The Economist suele describir al Perú como un “régimen en piloto automático”, donde las instituciones funcionan sin rumbo ni liderazgo legítimo, en medio de la sucesión de presidentes destituidos y congresos fragmentados hasta el extremo. No hay una narrativa nacional coherente. Tampoco hay un proyecto de país, solamente una administración rutinaria del desencanto. En este escenario, la corrupción ya no es estrictamente escandalosa, sino cotidiana porque actúa como el lenguaje común de la clase gobernante, y la población reacciona, no con indignación, sino con un cansancio resignado.

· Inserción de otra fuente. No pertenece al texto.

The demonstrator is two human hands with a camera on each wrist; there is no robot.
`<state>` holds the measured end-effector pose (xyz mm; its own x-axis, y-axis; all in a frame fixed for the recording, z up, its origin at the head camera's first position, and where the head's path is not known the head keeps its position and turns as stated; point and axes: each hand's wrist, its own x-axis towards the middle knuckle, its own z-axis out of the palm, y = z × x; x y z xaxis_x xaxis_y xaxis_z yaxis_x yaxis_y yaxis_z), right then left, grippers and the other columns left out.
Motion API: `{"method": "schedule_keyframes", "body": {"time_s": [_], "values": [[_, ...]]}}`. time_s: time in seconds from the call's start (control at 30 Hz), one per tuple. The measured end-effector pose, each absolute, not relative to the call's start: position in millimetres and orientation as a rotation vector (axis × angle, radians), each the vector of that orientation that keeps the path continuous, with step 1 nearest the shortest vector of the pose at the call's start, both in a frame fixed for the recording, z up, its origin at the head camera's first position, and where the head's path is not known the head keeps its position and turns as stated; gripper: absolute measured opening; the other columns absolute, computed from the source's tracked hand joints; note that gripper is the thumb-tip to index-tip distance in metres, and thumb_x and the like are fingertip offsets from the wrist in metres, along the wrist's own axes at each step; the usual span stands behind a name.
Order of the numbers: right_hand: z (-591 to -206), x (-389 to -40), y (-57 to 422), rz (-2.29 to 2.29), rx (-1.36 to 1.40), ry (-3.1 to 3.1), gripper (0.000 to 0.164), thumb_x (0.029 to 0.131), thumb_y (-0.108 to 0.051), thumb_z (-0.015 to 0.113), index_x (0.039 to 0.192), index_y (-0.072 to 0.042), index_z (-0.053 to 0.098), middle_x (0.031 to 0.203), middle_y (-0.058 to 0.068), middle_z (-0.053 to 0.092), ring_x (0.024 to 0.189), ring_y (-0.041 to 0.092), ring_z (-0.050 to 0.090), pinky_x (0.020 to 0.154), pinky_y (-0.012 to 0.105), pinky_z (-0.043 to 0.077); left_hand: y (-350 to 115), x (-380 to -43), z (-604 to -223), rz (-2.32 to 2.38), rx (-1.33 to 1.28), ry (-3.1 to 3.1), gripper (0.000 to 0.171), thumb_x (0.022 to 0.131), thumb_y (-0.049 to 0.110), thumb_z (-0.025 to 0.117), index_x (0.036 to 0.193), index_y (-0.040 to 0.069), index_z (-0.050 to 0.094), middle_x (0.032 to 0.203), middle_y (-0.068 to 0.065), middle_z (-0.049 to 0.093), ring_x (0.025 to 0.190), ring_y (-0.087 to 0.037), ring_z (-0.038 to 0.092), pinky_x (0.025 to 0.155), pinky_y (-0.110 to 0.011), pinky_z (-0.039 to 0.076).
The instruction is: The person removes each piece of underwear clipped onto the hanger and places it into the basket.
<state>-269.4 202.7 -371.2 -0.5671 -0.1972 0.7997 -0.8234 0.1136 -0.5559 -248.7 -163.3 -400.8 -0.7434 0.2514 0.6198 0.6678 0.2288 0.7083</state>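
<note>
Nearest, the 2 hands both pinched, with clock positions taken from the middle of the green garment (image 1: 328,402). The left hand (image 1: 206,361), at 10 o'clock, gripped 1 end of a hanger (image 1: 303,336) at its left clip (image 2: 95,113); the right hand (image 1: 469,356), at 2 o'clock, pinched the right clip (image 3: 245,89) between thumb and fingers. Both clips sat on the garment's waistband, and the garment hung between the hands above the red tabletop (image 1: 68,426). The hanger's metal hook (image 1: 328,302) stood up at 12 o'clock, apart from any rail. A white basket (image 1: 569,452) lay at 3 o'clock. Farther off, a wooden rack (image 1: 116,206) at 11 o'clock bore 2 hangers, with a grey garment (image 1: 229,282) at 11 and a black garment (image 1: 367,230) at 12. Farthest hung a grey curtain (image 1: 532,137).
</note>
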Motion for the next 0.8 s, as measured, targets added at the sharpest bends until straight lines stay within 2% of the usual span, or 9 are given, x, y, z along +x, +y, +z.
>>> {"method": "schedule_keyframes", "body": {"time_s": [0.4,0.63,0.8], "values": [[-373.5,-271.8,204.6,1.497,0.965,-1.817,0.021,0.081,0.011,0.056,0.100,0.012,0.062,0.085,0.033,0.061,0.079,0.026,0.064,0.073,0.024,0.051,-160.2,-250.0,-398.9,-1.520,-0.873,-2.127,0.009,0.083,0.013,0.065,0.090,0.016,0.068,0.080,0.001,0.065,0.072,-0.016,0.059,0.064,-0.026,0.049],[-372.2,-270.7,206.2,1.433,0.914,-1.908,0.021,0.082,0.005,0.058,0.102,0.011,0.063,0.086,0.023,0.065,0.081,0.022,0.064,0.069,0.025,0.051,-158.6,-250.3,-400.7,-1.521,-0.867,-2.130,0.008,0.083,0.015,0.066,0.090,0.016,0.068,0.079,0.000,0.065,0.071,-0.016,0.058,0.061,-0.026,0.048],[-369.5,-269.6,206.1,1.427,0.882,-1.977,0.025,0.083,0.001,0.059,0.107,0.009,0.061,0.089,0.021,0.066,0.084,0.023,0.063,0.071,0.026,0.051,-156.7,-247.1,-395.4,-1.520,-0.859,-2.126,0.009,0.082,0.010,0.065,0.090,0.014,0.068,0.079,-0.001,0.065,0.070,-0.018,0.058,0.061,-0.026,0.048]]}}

El país continúa dependiendo del sector extractivo, mientras los conflictos en torno a las minas paralizan carreteras y dividen comunidades. El modelo que se aplica en la práctica crece sin distribuir, y la desigualdad territorial y social se profundiza como una cicatriz visible: un Perú urbano bastante conectado al mercado global y otro, rural y excluido, que por ahora observa desde los Andes. Finalmente, otra vulnerabilidad profunda corroe a la sociedad: el empleo informal supera el 75%, la productividad se estanca y los conflictos sociales ligados a la minería se multiplican. La riqueza generada por los recursos naturales no se traduce en cohesión social. La paradoja peruana es que su economía resiste, pero no prospera. La inversión privada duda ante la incertidumbre política, mientras el Estado exhibe una ineficiencia creciente que frena la ejecución de proyectos públicos, no por falta de recursos, sino por falta de dirección.

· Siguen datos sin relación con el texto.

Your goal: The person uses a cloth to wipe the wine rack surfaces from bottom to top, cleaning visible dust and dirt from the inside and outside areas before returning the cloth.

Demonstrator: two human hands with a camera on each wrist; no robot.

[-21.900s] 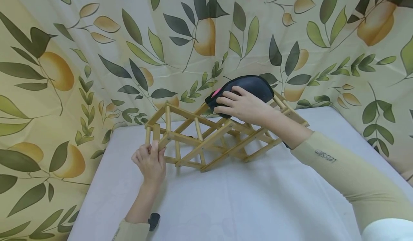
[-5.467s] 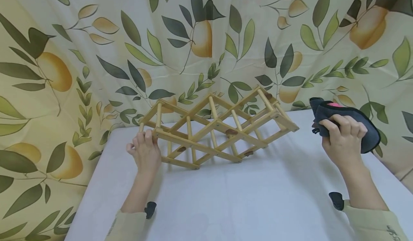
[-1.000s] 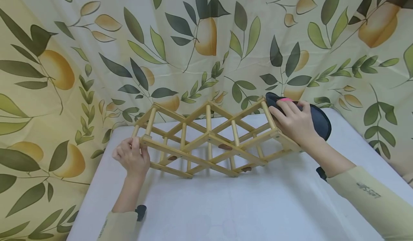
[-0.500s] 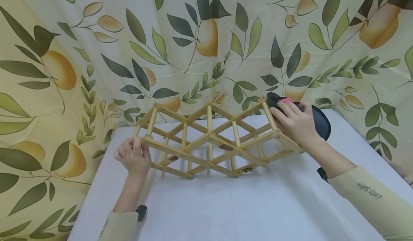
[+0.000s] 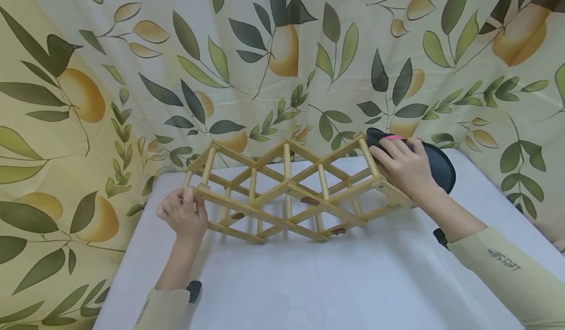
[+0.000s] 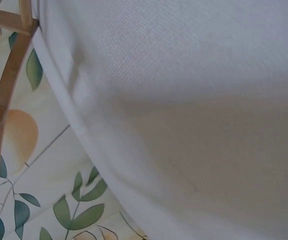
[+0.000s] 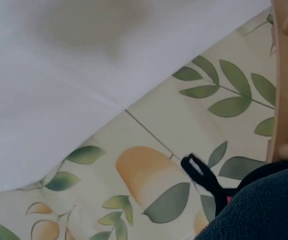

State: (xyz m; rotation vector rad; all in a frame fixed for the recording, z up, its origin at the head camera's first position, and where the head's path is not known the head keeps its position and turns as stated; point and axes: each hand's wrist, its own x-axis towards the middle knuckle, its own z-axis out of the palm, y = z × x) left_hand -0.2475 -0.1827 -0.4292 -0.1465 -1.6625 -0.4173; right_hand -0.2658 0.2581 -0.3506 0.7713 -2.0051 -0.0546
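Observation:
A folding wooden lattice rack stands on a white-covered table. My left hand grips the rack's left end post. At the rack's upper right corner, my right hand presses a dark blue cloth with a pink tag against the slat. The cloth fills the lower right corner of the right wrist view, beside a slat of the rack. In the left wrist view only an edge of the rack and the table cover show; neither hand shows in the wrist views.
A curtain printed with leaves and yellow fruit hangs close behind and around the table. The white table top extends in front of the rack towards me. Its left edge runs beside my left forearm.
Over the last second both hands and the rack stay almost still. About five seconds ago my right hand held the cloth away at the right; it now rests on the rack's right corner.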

A la persistencia de las enraizadas brechas étnicas y regionales, se suma en estos tiempos el descrédito de la clase media urbana, que durante dos décadas creyó en el mito del progreso individual. Hoy, los jóvenes sienten que el ascenso social prometido no llegará nunca, y se refugian en formas de resistencia cultural y digital. Mientras tanto, las mujeres organizadas y las comunidades indígenas, históricamente marginadas, emergen como los pocos actores que intentan redefinir lo político desde lo cotidiano. En contraste, el machismo, la desigualdad y la violencia policial siguen marcando el pulso del país.

El debate público actual es un campo de batalla de intereses mediáticos más que un espacio de deliberación. Las redes sociales amplifican rumores y los medios tradicionales se han polarizado. Esta desinformación, creemos, no es un accidente, sino una forma de control: mantiene a la ciudadanía confundida como una estrategia de poder de quienes gobiernan. Así, la verdad se ha vuelto un bien escaso, y la ironía, un mecanismo de defensa colectiva.

El Perú, sin embargo, como nación no está al borde del colapso, aunque vive en un estado de precariedad institucional crónico. Su estabilidad es otra paradoja: descansa no en la confianza, sino en la costumbre del conflicto. Política, economía y sociedad coexisten, pero sin armonía; funcionan porque no tienen otra alternativa.

Somos parte de un país que sigue adelante, aunque nadie sepa muy bien hacia dónde. En esa extraña calma reside tanto su tragedia como su fuerza: el Perú ha aprendido a vivir con el caos, pero no a transformarlo.